WHAT YOU SHOULD DO
Restate every line of the material, word for word.

GIVEN DATA
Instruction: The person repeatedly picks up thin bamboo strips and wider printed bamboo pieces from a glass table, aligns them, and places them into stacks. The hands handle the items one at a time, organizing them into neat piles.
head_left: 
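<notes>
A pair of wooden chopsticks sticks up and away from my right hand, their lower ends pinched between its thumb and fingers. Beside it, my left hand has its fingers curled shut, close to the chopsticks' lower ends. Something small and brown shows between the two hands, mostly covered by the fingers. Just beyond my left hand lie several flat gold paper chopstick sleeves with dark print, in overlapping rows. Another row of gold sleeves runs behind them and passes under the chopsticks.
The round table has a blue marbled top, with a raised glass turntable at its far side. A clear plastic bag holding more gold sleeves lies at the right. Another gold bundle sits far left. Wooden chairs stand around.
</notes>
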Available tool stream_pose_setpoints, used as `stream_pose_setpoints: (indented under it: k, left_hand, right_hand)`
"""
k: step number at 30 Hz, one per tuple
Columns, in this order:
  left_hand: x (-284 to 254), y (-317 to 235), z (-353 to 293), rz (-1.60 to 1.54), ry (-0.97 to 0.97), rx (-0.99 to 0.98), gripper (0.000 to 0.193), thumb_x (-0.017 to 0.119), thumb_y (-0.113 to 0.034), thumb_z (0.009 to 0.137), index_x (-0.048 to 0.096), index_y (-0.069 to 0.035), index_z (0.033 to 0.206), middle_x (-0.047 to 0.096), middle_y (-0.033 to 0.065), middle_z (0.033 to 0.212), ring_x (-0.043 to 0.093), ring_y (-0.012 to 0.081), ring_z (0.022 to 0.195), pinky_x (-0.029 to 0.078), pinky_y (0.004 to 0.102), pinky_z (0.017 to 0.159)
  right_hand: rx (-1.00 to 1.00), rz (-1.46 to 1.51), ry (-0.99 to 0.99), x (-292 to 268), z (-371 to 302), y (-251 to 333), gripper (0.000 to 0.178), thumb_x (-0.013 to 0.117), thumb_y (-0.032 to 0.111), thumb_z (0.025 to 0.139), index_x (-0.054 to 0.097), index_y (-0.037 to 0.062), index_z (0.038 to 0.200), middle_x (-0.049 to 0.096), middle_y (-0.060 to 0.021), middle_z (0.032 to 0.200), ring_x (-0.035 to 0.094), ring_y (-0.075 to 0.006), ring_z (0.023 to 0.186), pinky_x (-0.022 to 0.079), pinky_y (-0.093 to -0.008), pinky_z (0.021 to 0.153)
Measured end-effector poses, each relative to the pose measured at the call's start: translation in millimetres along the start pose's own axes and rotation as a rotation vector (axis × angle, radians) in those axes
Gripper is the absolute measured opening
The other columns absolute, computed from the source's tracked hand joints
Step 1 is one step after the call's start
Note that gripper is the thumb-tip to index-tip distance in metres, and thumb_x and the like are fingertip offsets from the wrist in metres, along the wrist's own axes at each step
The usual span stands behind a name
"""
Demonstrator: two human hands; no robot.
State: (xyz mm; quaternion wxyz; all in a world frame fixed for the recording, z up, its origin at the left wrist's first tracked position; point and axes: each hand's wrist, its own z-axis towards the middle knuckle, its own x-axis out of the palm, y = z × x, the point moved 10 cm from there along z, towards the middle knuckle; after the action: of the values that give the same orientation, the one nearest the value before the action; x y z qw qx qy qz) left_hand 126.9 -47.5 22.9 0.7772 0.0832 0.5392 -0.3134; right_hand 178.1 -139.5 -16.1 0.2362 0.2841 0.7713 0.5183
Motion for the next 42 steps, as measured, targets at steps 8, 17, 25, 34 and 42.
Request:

EXERCISE SOLUTION
Instruction: The person repeatedly picks up thin bamboo strips and wider printed bamboo pieces from a glass table, aligns them, and places them into stacks. The hands handle the items one at a time, organizing them into neat piles.
head_left: 
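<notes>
A pair of wooden chopsticks sticks up and away from my right hand, their lower ends pinched between its thumb and fingers. Beside it, my left hand has its fingers curled shut, close to the chopsticks' lower ends. Something small and brown shows between the two hands, mostly covered by the fingers. Just beyond my left hand lie several flat gold paper chopstick sleeves with dark print, in overlapping rows. Another row of gold sleeves runs behind them and passes under the chopsticks.
The round table has a blue marbled top, with a raised glass turntable at its far side. A clear plastic bag holding more gold sleeves lies at the right. Another gold bundle sits far left. Wooden chairs stand around.
</notes>
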Available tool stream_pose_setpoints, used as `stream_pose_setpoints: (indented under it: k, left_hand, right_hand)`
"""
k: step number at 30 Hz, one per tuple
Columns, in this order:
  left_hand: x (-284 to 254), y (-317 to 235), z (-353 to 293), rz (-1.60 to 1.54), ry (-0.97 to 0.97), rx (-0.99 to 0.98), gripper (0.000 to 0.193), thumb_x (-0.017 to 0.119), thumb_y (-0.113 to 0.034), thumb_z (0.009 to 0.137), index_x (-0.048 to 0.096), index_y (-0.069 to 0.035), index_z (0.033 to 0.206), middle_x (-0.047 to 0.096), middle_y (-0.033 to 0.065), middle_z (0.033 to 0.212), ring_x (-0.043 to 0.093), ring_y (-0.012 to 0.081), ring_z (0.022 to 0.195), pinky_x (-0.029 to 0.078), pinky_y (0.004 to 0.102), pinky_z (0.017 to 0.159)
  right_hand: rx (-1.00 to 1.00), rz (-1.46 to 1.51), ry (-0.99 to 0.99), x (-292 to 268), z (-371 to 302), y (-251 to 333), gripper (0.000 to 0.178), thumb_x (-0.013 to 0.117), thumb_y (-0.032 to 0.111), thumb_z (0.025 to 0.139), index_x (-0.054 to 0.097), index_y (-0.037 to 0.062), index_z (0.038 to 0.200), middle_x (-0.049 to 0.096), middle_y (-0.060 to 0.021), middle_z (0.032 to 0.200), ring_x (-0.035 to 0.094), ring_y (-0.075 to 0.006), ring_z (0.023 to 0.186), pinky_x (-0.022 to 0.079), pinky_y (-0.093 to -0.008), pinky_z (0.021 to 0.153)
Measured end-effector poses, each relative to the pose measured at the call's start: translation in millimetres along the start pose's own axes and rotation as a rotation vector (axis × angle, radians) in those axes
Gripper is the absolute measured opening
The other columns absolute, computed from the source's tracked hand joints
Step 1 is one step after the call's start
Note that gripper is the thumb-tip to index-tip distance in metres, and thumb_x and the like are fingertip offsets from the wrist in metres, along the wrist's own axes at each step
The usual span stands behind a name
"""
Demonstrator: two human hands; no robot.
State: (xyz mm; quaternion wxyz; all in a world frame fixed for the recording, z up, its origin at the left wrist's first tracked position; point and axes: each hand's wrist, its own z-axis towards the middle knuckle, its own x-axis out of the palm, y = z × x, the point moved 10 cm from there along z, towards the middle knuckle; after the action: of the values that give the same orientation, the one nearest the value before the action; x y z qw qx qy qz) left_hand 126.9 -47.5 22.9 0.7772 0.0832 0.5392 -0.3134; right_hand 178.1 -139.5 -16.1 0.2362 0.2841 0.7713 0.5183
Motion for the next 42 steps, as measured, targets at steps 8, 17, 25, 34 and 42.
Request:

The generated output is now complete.